Of course one can make an argument that just because some articles are free does not permit Open Ai to unlimited access to said content. It’s like a jar of candies at a receptionists’ desk that says ‘free’ , in which it’s implicitly assumed that one does not take more than a single candy, yet GPT was taking multiple candies. Unethical, maybe, but having a deliberately porous paywall and then crying foul when one avails oneself to more free articles than expected, likely will not hold up as well. By making the candy free, it ceases being your personal property.
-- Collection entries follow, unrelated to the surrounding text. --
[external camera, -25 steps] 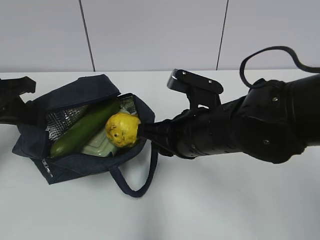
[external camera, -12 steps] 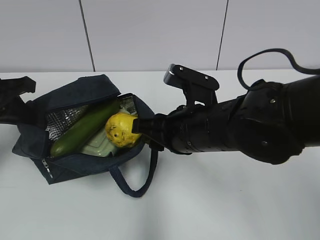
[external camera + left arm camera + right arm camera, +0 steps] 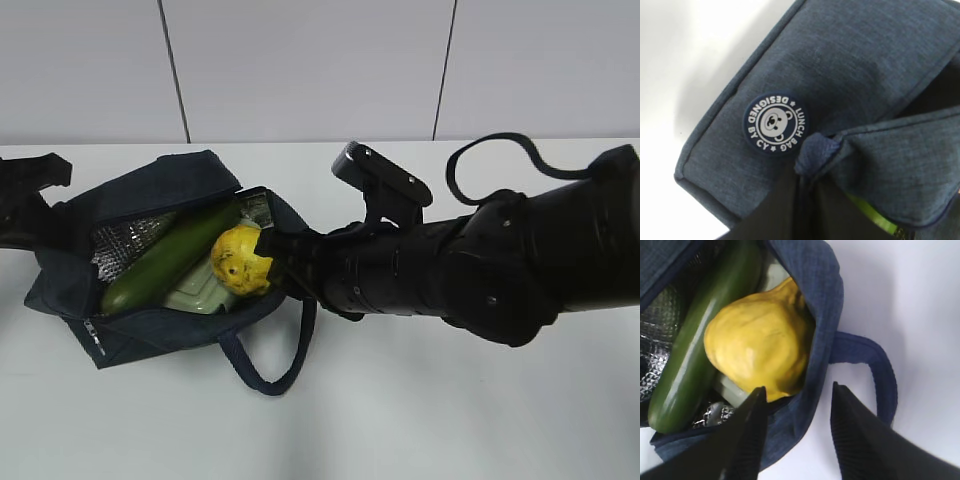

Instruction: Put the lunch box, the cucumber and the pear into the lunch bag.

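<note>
The right claw [image 3: 797, 432] is parted, the pear [image 3: 757, 347] released at the bag [image 3: 822, 315] mouth; it could be nudged out on withdrawal. The left claw's state cannot be seen.

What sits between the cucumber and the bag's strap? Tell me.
The pear, resting inside the bag; the right wrist view shows it between cucumber and strap.
</note>
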Controlling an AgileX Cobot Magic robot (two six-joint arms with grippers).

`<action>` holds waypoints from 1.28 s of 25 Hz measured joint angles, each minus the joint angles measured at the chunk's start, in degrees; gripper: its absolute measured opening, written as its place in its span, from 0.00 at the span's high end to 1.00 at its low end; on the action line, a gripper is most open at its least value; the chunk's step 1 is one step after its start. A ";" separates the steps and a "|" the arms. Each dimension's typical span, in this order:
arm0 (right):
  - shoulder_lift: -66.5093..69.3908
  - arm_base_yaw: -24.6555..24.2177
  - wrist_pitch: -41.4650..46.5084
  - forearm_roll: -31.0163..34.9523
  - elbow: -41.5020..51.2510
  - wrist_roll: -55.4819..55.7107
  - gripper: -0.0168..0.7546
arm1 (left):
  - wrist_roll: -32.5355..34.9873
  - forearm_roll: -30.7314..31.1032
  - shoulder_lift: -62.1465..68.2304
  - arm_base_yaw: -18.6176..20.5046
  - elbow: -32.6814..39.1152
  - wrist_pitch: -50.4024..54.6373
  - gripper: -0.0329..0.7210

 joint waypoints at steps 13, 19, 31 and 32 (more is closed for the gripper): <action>3.67 0.00 -6.27 0.35 0.00 1.08 0.63 | 0.00 0.00 0.00 0.00 0.00 0.04 0.95; 6.10 0.00 -7.60 0.35 -0.87 2.89 0.64 | 0.00 0.00 0.00 0.00 0.00 0.11 0.95; 8.31 0.00 -11.63 -1.35 -1.00 6.52 0.87 | 0.00 0.00 0.00 0.00 0.00 0.25 0.95; 8.45 0.00 -11.63 -1.57 -1.00 6.56 0.91 | 0.00 0.00 0.00 0.00 0.00 0.25 0.95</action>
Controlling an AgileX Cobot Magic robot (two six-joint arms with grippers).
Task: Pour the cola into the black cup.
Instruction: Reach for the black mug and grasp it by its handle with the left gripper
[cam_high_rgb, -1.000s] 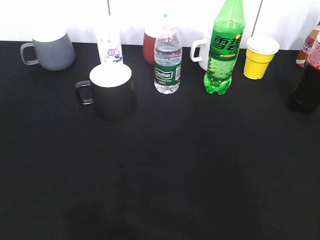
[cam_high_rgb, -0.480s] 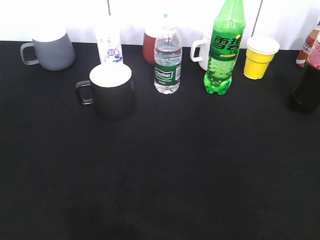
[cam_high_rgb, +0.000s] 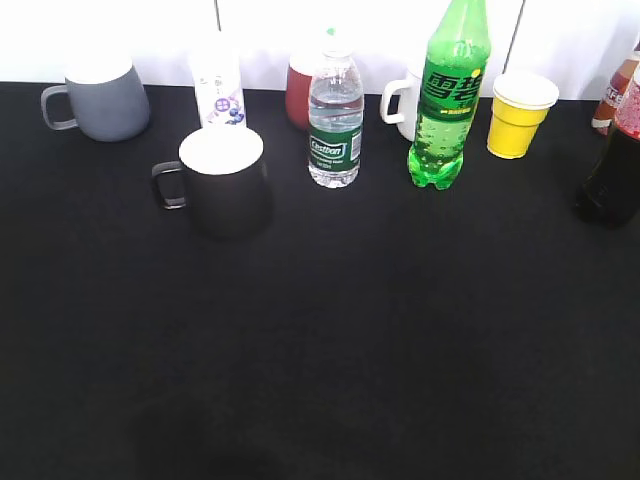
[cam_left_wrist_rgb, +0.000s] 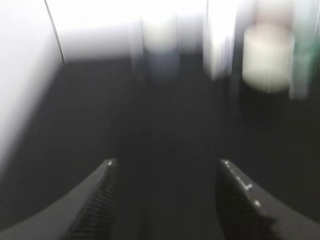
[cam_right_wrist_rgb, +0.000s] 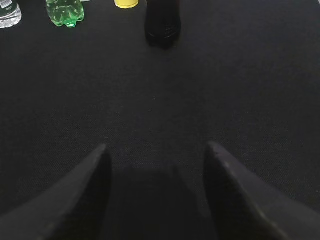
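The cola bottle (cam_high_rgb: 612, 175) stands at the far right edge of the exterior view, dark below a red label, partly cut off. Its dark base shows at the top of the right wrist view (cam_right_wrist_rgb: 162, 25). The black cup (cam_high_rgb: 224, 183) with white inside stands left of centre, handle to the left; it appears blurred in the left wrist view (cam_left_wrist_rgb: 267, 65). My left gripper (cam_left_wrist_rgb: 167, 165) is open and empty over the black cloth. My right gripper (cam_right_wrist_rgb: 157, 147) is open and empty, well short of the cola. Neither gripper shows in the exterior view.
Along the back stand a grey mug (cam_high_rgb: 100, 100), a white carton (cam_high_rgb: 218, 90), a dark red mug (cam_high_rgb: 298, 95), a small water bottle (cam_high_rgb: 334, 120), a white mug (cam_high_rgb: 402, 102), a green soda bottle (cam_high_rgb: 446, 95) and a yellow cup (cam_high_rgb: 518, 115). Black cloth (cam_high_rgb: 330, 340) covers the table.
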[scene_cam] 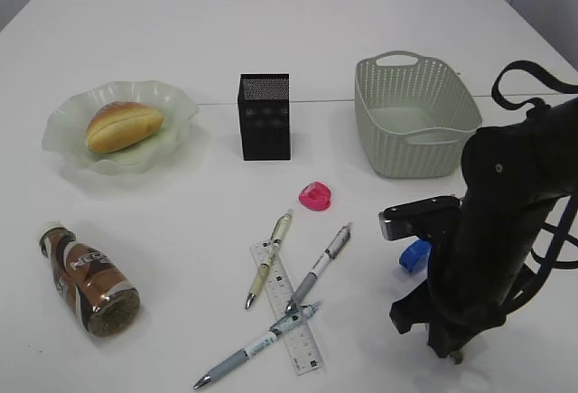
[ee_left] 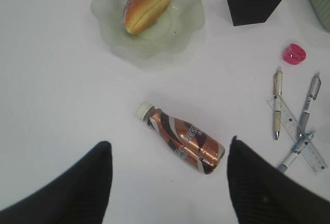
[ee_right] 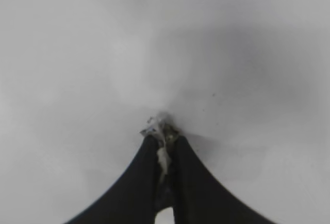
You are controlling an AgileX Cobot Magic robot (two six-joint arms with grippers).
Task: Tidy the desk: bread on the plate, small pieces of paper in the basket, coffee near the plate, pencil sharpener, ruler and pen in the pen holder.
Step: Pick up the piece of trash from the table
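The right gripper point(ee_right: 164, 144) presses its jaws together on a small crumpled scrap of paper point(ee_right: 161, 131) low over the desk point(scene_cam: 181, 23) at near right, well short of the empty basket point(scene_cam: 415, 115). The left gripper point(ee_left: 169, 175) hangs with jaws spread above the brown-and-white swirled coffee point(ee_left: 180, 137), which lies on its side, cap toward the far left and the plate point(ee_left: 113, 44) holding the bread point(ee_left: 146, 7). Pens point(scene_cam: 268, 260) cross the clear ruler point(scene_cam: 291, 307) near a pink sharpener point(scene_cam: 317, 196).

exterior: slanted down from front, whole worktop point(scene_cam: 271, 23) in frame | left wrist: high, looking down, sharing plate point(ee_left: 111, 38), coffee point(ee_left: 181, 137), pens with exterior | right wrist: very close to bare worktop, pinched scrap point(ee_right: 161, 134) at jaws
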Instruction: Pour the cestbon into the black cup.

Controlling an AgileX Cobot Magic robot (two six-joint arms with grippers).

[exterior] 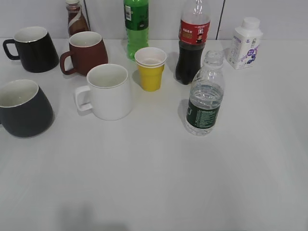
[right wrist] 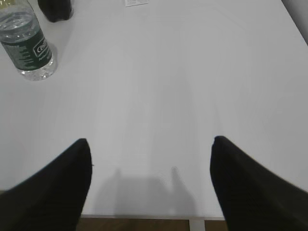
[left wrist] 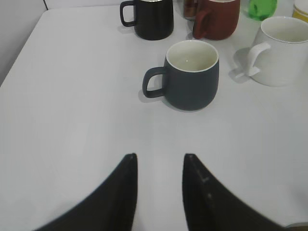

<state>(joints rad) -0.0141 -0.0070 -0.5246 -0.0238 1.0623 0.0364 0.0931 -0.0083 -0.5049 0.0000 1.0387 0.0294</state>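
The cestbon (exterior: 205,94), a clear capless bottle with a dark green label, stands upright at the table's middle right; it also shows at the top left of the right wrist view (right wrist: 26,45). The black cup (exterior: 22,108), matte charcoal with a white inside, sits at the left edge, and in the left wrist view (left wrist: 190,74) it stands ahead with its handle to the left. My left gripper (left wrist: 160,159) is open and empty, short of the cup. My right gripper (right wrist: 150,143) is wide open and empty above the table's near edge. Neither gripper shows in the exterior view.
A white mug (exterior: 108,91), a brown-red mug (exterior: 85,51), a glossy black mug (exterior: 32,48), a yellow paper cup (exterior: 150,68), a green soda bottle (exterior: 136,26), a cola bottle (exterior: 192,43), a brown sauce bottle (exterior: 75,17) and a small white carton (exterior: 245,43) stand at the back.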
But the most damning argument against the NYTs is the fact it freely allows Google to automatically read and scrape its articles for the purpose of indexing and ranking. We’re not just talking a few dozen articles or IPs, but thousands of Google datacenter IPs scanning and reading thousands of NYTs articles everyday. Like Open Ai, Google uses a huge array of IP addresses to automatically scan and read NYTs’ paywalled content and use snippets of such articles in search results, and evidently the NYTs is perfectly fine with this despite not being compensated for said access.

Same for complains of copyright infringement by Hollywood and other media entities. Sure, I think Open AI may have to make some concession, but it will not by any stretch be a death blow, nor a major setback for the industry. Struggling media companies desperate for revenue and relevance are probably more then willing to work out a partnership than wage a costly, long difficult slog through the courts that they may still lose.